De geschiedenis, de samenleving, het zijn geen
gesloten systemen, waarin alles voor eens en altijd zou vastliggen, maar feiten
het gevolg van kleine veranderingen. Rebus sic stantibus kan men bepaalde
verandering naspeuren, maar zoals economen al hebben aangegeven, zijn elementen
vaak meer onderling verweven en is het
onderscheid tussen causaliteit en correlatie niet altijd zo helder als men zou
willen. Het kan dus niet anders dat als we de geweldige ontwikkelingen van de
industriële revolutie tot nu onder ogen zien dat de posities van individuen en
groepen, zeker ook van mannen en vrouwen tegen het licht houden, de relatie
tussen veranderend normbesef en andere economische realiteiten niet zomaar in
vrijblijvend verband kunnen zien.

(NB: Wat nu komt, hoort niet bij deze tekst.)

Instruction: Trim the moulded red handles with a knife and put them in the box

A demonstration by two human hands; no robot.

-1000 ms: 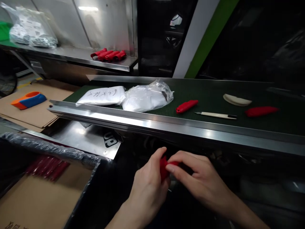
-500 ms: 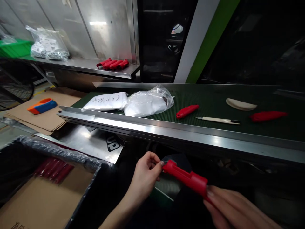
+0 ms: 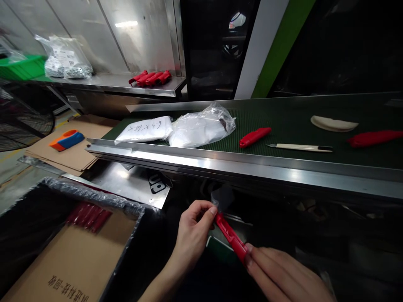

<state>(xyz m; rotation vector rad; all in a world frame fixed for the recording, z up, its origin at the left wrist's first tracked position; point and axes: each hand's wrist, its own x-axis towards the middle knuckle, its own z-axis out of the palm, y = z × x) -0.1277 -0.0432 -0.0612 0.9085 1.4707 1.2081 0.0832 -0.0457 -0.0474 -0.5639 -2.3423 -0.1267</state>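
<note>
Below the conveyor's front edge, my left hand (image 3: 197, 224) is closed in a pinch at the upper end of a red plastic handle-shaped part (image 3: 231, 237). Thin see-through film, apparently a clear plastic bag (image 3: 219, 201), shows by its fingertips, though its outline is hard to make out. My right hand (image 3: 280, 272) grips the lower end of the red part, thumb and fingers pressed along it. The part slants from upper left to lower right and has a slot along it.
On the green conveyor belt (image 3: 217, 153) lie white bagged packs (image 3: 145, 129), red parts (image 3: 255, 137), a slim knife (image 3: 300, 147) and a cream curved piece (image 3: 333, 123). A lined box (image 3: 94, 193) at lower left holds red parts. An orange-blue piece (image 3: 67, 140) rests on cardboard.
The red part has turned to a steeper, narrower-looking angle, and my right hand has moved left, closer to my left hand. The whole view has shifted slightly.
</note>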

De maatschappelijke gevolgen van de emancipatie
van de arbeider en van vrouwen als groep zijn moeilijk te overzien, maar ook de
consequenties van de medische vooruitgang kan men niet over het hoofd zien. De
contraceptieve pil kwam er omdat er een medische nood was vrouwen die best niet
zwanger werden op straffe van zware ziekte en overlijden te helpen, maar ook om
de lastige omstandigheden van een ongewenste zwangerschap te voorkomen – abortus
werd immers niet geduld. Het beeld van het verleden zonder de rol van vrouwen
te overzien, tot slot, blijft altijd beperkt en dan hebben we het niet enkele
over enkele vorstinnen, maar over talloze onbekende vrouwen, van Anna Beins en Anna
Maria Schurman over Rosa Bonheur en Alette Jacobs tot Hanna Arendt en … Een
mooie portretgalerij zou het wel vormen, al die verdienstelijke vrouwen.
Rosa Bonheur wist blijkbaar al vroeg wat zij niet
wilde, maar vond ook dankzij haar talent de middelen om hoe dan ook ongebonden
van mannelijke bevoogding door het leven te gaan. Of zij met haar vriendinnen,
gedurende 50 jaar Nathalie Micas, later
met Anna Klumpke in de laatste jaren van haar leven ook een seksuele relatie
had, belangt ons niet aan – behalve als we een studie zouden doen van
lesbianisme en of dat geaccepteerd werd in die tijd. Wel is het van belang te
zien dat zij, Bonheur, maar ook Pauline Viardot en andere vrouwen, Hedwig Dohm,
de grootmoeder van Katja Mann Pringsheim, die hun weg vonden ondanks de
waarden, patriarchale waarden die gehuldigd werden. Zoals Emilie du Châtelet
ervaren heeft, haar ergste tegenstandsters waren inderdaad vaak vrouwen, die de
bestaande orde verkozen en via de sponde hun doelen bereikt wilden zien, maar
ook geïntimeerd waren door haar kennis en belangstelling voor ‘onvrouwelijke’
bezigheden als wis- en natuurkunde. Keetje Tippel, Neel Doff schreef over haar
armoedige leven en hoe ze uiteindelijk op een villa kon wonen in Genk, door
haar eigen schrijverschap en een huwelijk, twee huwelijken in de betere kringen.
Toch zou het wel wat nieuwe inzichten opleveren, als we er in slagen verhalen
van anoniem gebleven mensen te verzamelen, omdat die bekende dames niet altijd
precies de dagelijkse bekommernissen kenden, maar zowel een mooie canon en een
verhalenschat kunnen het beeld uitbreiden.